As Mattie would say, Ooga Booga (meaning, I LOVE YOU)! Vicki and Peter



The Mattie Miracle Cancer Foundation celebrates its 7th anniversary!

The Mattie Miracle Cancer Foundation was created in the honor of Mattie.

We are a 501(c)(3) Public Charity. We are dedicated to increasing childhood cancer awareness, education, advocacy, research and psychosocial support services to children, their families and medical personnel. Children and their families will be supported throughout the cancer treatment journey, to ensure access to quality psychosocial and mental health care, and to enable children to cope with cancer so they can lead happy and productive lives. Please visit the website at: www.mattiemiracle.com and take some time to explore the site.

We have only gotten this far because of people like yourself, who have supported us through thick and thin. So thank you for your continued support and caring, and remember:

.... Let's Make the Miracle Happen and Stomp Out Childhood Cancer!

A Remembrance Video of Mattie

December 20, 2014

Saturday, December 20, 2014

Saturday, December 20, 2014

Tonight's picture was taken in December of 2007. We took Mattie to the US Botanical Gardens in Washington, DC. Which is a wonderful place to visit at any time of the year, but it is particularly magical during the holiday season! This plant was growing and making a statement. I am not sure I would have paid much attention to it. But Mattie decided to go stand underneath it and when he did, it appeared as if he had a big bush of greenery on top of his head. It was a comical sight. 

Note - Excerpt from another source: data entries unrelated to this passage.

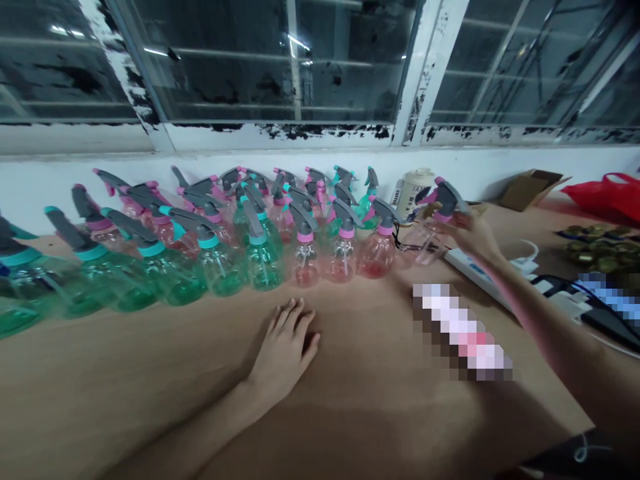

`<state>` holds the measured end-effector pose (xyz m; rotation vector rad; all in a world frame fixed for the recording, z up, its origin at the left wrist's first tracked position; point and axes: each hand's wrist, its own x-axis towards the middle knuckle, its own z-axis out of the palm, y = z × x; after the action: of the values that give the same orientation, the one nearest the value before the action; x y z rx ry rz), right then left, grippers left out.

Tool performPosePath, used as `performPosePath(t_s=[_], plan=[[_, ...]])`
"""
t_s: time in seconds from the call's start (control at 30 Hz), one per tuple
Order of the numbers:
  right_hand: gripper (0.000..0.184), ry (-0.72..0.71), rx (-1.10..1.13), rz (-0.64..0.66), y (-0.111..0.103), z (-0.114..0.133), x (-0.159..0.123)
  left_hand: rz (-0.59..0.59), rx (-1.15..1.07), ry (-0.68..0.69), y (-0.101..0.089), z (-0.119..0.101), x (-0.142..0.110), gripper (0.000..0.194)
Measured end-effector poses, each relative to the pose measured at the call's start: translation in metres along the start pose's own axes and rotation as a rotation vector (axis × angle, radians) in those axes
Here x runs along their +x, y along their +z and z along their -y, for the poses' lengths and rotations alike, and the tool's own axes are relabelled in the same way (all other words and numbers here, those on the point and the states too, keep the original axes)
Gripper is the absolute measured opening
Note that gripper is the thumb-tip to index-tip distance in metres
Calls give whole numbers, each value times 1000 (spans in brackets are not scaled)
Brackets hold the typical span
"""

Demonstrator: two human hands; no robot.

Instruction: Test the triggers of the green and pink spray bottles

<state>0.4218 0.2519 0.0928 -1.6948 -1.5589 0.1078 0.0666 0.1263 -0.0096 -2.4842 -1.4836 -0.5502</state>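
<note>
My left hand (284, 343) lies palm down on the brown tabletop (350, 400), fingers a little spread and holding nothing. At the right end of the rows, my right hand (470, 230) is closed around a clear pink spray bottle (423, 241) with a grey and pink trigger head. The fingers on its far side are partly hidden. Left of it stands another pink spray bottle (376, 257). More pink and green spray bottles crowd along the wall, among them a green spray bottle (265, 263) with a grey and turquoise head, just beyond my left hand.
Behind my right hand stands a white coffee cup (413, 190). A white power strip (483, 283) with plugs and cables lies under my right forearm. Farther right are a cardboard box (530, 189), a red bag (607, 197) and a pile of brass-coloured parts (600, 250). A blurred-out object (463, 333) lies between my arms.
</note>
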Motion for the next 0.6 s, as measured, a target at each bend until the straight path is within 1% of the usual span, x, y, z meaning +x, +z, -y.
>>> performPosePath(t_s=[0.07,0.13,0.33,0.5,0.6], plan=[[46,-23,-3,44,6,-3,1,-3,-24,4,1,0,-1,32],[45,-32,-13,65,12,-5,-1,-5,-43,1,1,1,-2,32],[34,-97,-20,105,24,-5,-10,-8,-77,-69,-3,-3,-4,32],[38,-99,-15,80,28,-3,-12,4,-133,-121,-5,-6,-4,29],[38,-79,35,53,34,-3,-12,-43,-250,-109,-3,-4,-4,24]])
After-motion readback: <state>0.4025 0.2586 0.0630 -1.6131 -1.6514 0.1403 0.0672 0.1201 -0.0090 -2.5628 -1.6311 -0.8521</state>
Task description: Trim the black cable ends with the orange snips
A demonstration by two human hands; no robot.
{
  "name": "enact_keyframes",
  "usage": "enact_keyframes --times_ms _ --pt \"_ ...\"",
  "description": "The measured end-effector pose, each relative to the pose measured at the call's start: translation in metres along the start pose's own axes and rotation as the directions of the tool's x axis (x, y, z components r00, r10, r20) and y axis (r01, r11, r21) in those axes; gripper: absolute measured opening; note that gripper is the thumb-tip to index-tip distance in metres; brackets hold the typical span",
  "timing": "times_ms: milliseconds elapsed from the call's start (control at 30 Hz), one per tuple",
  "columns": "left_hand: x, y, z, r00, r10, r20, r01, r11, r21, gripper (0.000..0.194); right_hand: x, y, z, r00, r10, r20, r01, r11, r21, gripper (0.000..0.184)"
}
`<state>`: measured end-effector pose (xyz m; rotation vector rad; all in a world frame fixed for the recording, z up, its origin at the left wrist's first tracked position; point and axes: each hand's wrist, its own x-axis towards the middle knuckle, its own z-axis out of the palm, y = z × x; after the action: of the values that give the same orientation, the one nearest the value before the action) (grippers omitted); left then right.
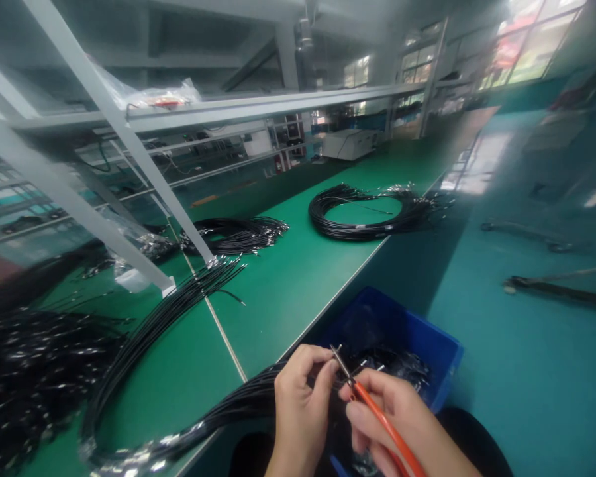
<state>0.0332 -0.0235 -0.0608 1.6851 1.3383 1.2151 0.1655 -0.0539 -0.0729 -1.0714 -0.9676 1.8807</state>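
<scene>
My right hand [390, 414] is closed around the orange handles of a pair of cutters [377, 411]. Their slim metal jaws point up and left, slightly apart, right by the thumb of my left hand [302, 401]. The thumb and forefinger of that left hand are pinched together; what they hold is too small to make out. A thick bundle of black cables [228, 404] curves over the green table and passes behind my left hand. Below the jaws, a blue bin [442, 371] holds clear plastic and dark pieces.
Coiled black cables [360, 232] lie on the green table [278, 298], with another cable coil [228, 232] farther left. A large cable pile [44, 377] covers the left side. White shelf posts [163, 192] rise from the table. Dark metal legs [551, 288] stand on the floor at right.
</scene>
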Motion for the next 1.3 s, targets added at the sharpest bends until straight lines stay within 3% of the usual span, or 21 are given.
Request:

Quote of the day: We rise by lifting others. ~ Robert Ingersoll


This week I went to the craft store and I purchased these two plain topiary frames! Then over the course of the next several days, I began to transform them! 
















Today this is what the finished products look like! I am not keeping them. Instead they are gifts for my friend who lost her mom this year. The butterfly symbolizes her mom and the cardinal is also a reminder that every time she sees a cardinal in nature, her departed loved ones are with her in some way. 

Friday, December 19, 2014

Friday, December 19, 2014

Tonight's picture was taken in December of 2007. We took Mattie down to the National Mall to see the Christmas Tree right outside the White House, along with all the trees from the 50 states. It was a cold night and despite living in DC for years, that was our first time venturing to see the trees up close! Mattie inspired us and around the main tree was a fantastic train set! It was operational and memorizing. Even in the cold!!! In addition to the trees, there was a yule log burning, which was another first for me! I have never seen one of those..... only heard about them! So in between feeling frozen we got to stand by the fire which was quite special. A magical night. 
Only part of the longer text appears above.